CAMBRIDGE, Mass. – December 29, 2025 – Clinical-stage biotechnology company MetaVia Inc. is set to take a prominent role at the upcoming 10th Annual MASH-TAG 2026 Conference, signaling a strong focus on its developing therapies for cardiometabolic diseases. The company announced it will not only participate in but also sponsor the influential event, which is scheduled for January 8-10 in Park City, Utah.

The MASH-TAG conference is a premier gathering for clinicians, researchers, and industry leaders dedicated to advancing the treatment of Metabolic Dysfunction-Associated Steatohepatitis (MASH). By deploying its business development and clinical teams to the conference, MetaVia is strategically positioning its pipeline in front of key opinion leaders and potential partners, highlighting its commitment to addressing one of the most challenging areas in modern medicine.

MetaVia is advancing a two-pronged strategy targeting the intertwined epidemics of MASH and obesity. The company's presence at a conference specifically focused on MASH underscores the importance of its candidate, vanoglipel (DA-1241), while its broader portfolio includes a promising next-generation obesity treatment, DA-1726.

A Novel Approach to the Silent Liver Epidemic

Metabolic Dysfunction-Associated Steatohepatitis, or MASH, represents a severe and progressive form of non-alcoholic fatty liver disease (NAFLD). It is characterized by chronic liver inflammation and cell damage, which can lead to advanced scarring (fibrosis), cirrhosis, liver failure, and an increased risk of liver cancer. Driven by the global rise in obesity and type 2 diabetes, MASH has become a silent and widespread public health crisis with a significant unmet medical need.

MetaVia's entry into this field is vanoglipel (DA-1241), a novel drug candidate with a distinct mechanism of action. Vanoglipel is an agonist for the G-protein-coupled receptor 119 (GPR119). Activating this receptor, which is found in the gut and pancreatic islets, stimulates the release of key incretin and gut hormones, including glucagon-like peptide-1 (GLP-1), glucose-dependent insulinotropic polypeptide (GIP), and peptide YY (PYY). These hormones play crucial roles in regulating glucose metabolism and appetite.

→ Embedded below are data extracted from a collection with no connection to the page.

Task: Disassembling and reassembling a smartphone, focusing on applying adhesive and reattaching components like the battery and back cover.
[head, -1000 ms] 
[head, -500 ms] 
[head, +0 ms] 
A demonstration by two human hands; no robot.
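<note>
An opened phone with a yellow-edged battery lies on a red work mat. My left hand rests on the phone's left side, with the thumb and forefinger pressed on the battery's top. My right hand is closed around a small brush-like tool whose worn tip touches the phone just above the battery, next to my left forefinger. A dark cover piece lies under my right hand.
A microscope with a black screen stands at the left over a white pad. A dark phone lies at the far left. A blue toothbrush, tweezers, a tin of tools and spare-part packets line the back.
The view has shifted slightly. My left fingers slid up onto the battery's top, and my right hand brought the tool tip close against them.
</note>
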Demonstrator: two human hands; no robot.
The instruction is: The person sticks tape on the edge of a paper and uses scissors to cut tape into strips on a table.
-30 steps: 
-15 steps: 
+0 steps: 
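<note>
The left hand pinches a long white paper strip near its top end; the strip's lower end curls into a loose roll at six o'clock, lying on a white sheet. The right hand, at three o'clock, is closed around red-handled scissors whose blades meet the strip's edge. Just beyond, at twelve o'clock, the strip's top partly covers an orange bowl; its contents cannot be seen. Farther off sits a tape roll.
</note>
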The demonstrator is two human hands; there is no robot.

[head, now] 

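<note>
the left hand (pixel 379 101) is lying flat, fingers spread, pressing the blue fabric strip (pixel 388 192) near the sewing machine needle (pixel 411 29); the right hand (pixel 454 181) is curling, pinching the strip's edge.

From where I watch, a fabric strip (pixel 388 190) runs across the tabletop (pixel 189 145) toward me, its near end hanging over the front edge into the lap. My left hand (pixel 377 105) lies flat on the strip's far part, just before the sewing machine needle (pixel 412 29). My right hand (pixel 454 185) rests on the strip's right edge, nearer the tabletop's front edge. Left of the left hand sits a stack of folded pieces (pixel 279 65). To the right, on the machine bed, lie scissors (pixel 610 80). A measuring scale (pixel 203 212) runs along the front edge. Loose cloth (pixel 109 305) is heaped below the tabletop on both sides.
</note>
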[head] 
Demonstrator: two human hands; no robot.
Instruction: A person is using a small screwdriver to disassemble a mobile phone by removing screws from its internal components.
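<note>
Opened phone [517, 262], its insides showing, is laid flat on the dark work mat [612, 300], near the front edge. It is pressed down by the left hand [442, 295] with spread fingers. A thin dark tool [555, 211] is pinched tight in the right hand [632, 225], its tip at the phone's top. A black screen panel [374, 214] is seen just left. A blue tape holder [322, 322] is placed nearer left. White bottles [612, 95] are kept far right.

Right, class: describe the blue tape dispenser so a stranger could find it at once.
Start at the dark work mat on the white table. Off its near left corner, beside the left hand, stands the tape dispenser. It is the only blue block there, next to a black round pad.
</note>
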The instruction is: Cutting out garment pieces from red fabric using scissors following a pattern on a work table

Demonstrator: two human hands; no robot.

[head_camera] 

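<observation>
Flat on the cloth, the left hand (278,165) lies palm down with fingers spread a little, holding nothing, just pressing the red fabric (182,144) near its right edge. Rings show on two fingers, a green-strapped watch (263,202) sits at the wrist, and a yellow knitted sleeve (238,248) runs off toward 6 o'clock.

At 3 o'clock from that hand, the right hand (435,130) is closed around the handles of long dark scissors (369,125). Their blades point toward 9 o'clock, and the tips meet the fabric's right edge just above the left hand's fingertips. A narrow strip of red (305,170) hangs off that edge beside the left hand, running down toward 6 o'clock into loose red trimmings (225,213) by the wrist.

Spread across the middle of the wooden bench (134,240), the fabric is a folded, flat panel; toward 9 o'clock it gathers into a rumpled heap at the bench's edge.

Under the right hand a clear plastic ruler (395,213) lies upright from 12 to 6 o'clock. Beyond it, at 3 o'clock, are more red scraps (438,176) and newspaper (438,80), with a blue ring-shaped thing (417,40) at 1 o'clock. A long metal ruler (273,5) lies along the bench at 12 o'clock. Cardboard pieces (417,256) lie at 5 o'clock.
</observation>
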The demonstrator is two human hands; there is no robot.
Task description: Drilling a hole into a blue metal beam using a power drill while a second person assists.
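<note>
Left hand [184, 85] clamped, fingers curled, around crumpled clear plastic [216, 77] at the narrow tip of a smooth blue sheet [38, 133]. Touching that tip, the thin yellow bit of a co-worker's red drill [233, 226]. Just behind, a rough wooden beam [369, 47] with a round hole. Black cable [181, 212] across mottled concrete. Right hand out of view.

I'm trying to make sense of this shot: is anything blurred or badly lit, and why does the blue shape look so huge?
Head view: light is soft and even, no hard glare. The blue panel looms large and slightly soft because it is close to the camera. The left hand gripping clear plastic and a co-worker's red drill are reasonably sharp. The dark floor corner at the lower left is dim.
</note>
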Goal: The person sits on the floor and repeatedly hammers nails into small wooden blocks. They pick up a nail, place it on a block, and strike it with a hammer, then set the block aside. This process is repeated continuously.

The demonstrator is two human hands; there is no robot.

According to the company, preclinical studies of vanoglipel have demonstrated a wide range of positive effects. These include reductions in hepatic steatosis (fat accumulation in the liver), liver inflammation, and fibrosis—the three core pathologies of MASH. Beyond the liver, the drug also showed benefits in weight loss, lipid metabolism, and glucose control. A key finding from a Phase 2a clinical study suggested that vanoglipel has a direct hepatic action in addition to its systemic glucose-lowering effects, a potentially crucial differentiator in a field where many therapies have struggled to show direct anti-fibrotic benefits.

Redefining Obesity Treatment with Dual-Action Power

While vanoglipel targets the liver, MetaVia's second major asset, DA-1726, is aimed squarely at the obesity crisis. This candidate is a novel oxyntomodulin (OXM) analogue, a synthetic version of a naturally occurring gut hormone that has a dual function. DA-1726 acts as both a glucagon-like peptide-1 receptor (GLP1R) agonist and a glucagon receptor (GCGR) agonist.

This dual-agonist approach is designed to improve upon the effects of the current generation of highly successful obesity drugs, which are primarily selective GLP-1 receptor agonists. The mechanism of DA-1726 is based on a complementary biological synergy. The GLP-1 component works to suppress appetite and decrease food intake, which is the cornerstone of existing incretin-based therapies. The novel addition of glucagon receptor activation is intended to increase energy expenditure, effectively boosting the body's metabolism and rate of calorie burning.

By combining these two actions—reducing calories in and increasing calories out—MetaVia believes DA-1726 has the potential to produce superior body weight loss compared to therapies that only target the GLP-1 receptor. The company has reported that results from a Phase 1 multiple ascending dose (MAD) trial in patients with obesity have already pointed to a best-in-class potential. The early data showed promising effects on not only weight loss but also glucose control and waist circumference, a key indicator of visceral fat which is strongly linked to metabolic disease.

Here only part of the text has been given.